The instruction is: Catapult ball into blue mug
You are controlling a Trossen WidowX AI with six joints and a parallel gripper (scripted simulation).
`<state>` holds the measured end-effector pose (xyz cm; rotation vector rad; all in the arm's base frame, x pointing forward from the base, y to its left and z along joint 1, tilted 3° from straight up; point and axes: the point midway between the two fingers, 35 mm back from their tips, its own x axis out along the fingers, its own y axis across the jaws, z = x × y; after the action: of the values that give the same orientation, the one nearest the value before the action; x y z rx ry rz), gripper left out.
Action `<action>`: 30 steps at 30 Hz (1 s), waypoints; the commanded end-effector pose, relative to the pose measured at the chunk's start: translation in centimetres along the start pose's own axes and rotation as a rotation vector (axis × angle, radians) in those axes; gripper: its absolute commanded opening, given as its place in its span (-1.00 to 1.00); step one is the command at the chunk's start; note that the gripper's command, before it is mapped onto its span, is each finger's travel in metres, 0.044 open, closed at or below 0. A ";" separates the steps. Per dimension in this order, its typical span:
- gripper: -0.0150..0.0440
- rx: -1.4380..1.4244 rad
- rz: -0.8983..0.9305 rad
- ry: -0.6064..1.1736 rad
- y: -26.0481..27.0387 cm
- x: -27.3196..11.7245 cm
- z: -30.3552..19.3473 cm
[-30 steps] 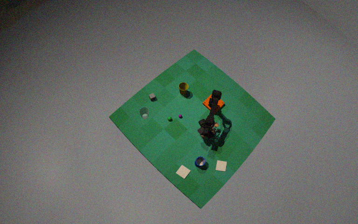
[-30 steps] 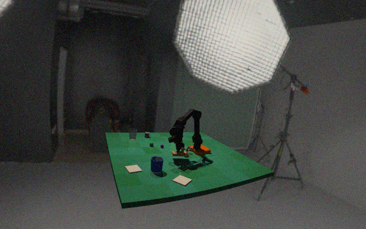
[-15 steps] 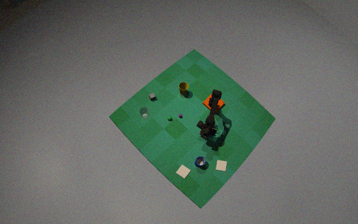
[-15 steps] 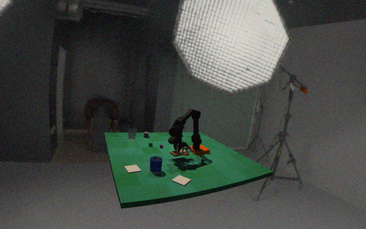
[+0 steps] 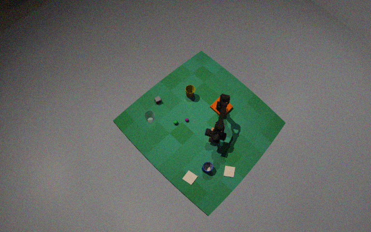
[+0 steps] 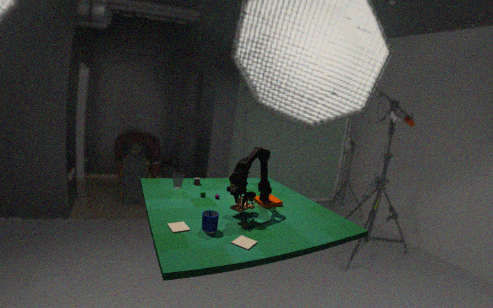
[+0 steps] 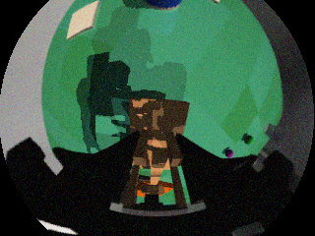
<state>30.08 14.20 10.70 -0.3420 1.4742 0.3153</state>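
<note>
The wooden catapult (image 6: 237,208) (image 7: 169,115) sits under the arm, largely hidden by it in the top view. My gripper (image 6: 242,203) (image 7: 157,135) is low over the catapult and shut on its wooden frame; the exact part is unclear. The blue mug (image 5: 207,167) (image 6: 210,221) (image 7: 163,2) stands upright apart from the catapult, whose broad end faces roughly towards it in the wrist view. A small green ball (image 5: 176,122) (image 6: 203,194) (image 7: 247,139) and a small magenta ball (image 5: 186,119) (image 6: 217,196) (image 7: 228,152) lie on the mat. Whether the catapult's cup holds anything is not visible.
Pale square tiles (image 5: 190,177) (image 5: 229,171) (image 6: 178,226) (image 6: 244,242) lie either side of the mug. A yellow cup (image 5: 190,91), a clear cup (image 5: 149,116) (image 6: 177,180) and a grey cube (image 5: 157,100) (image 6: 196,181) stand farther off. The arm rises from an orange base (image 5: 213,106) (image 6: 275,203).
</note>
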 end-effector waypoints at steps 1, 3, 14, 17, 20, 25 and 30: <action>-0.49 -0.010 -0.001 -0.005 0.1 0.0 0.2; -0.49 -0.010 -0.001 -0.005 0.1 0.3 0.2; -0.49 -0.010 -0.001 -0.005 0.1 2.2 0.3; -0.49 -0.010 -0.001 -0.005 0.1 2.7 0.3; -0.49 -0.010 -0.001 -0.005 0.1 3.1 0.3; -0.49 -0.010 -0.001 -0.005 0.1 4.0 0.3; -0.49 -0.006 0.000 -0.001 0.2 4.3 0.1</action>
<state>30.44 14.41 6.31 -0.3469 1.4732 0.3199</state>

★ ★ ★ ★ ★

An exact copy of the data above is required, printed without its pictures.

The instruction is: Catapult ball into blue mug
You are controlling a Trossen WidowX AI with six joints and a parallel gripper (scripted simulation).
`<state>` holds the measured end-effector pose (xyz cm; rotation vector rad; all in the arm's base frame, x pointing forward from the base, y to its left and z along joint 1, tilted 3° from straight up; point and axes: the point midway between the two fingers, 35 mm back from their tips, its own x axis out along the fingers, its own y axis across the jaws, z = x × y; after the action: of the values that give the same orientation, the one nearest the value before the action; x y z rx ry rz), gripper left out.
Action `<action>`: 30 steps at 30 Hz (1 s), waypoints; the commanded end-effector pose, relative to the pose measured at the chunk's start: translation in centimetres along the start pose's own axes and rotation as a rotation vector (axis × angle, radians) in those axes; gripper: its absolute commanded opening, given as its place in its span (-1.00 to 1.00); step one is the command at the chunk's start; note that the gripper's command, before it is mapped onto its span, is each finger's travel in metres, 0.044 open, closed at or below 0. A ";" separates the steps. Per dimension in this order, its typical span:
- gripper: -0.0150..0.0440
- rx: -1.4380..1.4244 rad
- rz: -0.8983..0.9305 rad
- ry: -0.6064..1.1736 rad
- y: -26.0481..27.0387 cm
- x: -27.3196..11.7245 cm
- z: -30.3552..19.3473 cm
[-30 steps] 
[-30 steps] 
[-15 steps] 
[-15 steps] 
[+0 steps] 
[+0 steps] 
[+0 steps] 
<state>30.08 14.20 10.70 -0.3420 1.4742 0.3153</state>
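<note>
The wooden catapult (image 6: 237,208) (image 7: 169,115) sits under the arm, largely hidden by it in the top view. My gripper (image 6: 242,203) (image 7: 157,135) is low over the catapult and shut on its wooden frame; the exact part is unclear. The blue mug (image 5: 207,167) (image 6: 210,221) (image 7: 163,2) stands upright apart from the catapult, whose broad end faces roughly towards it in the wrist view. A small green ball (image 5: 176,122) (image 6: 203,194) (image 7: 247,139) and a small magenta ball (image 5: 186,119) (image 6: 217,196) (image 7: 228,152) lie on the mat. Whether the catapult's cup holds anything is not visible.
Pale square tiles (image 5: 190,177) (image 5: 229,171) (image 6: 178,226) (image 6: 244,242) lie either side of the mug. A yellow cup (image 5: 190,91), a clear cup (image 5: 149,116) (image 6: 177,180) and a grey cube (image 5: 157,100) (image 6: 196,181) stand farther off. The arm rises from an orange base (image 5: 213,106) (image 6: 275,203).
</note>
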 end-effector waypoints at steps 1, 3, 14, 17, 20, 25 and 30: <action>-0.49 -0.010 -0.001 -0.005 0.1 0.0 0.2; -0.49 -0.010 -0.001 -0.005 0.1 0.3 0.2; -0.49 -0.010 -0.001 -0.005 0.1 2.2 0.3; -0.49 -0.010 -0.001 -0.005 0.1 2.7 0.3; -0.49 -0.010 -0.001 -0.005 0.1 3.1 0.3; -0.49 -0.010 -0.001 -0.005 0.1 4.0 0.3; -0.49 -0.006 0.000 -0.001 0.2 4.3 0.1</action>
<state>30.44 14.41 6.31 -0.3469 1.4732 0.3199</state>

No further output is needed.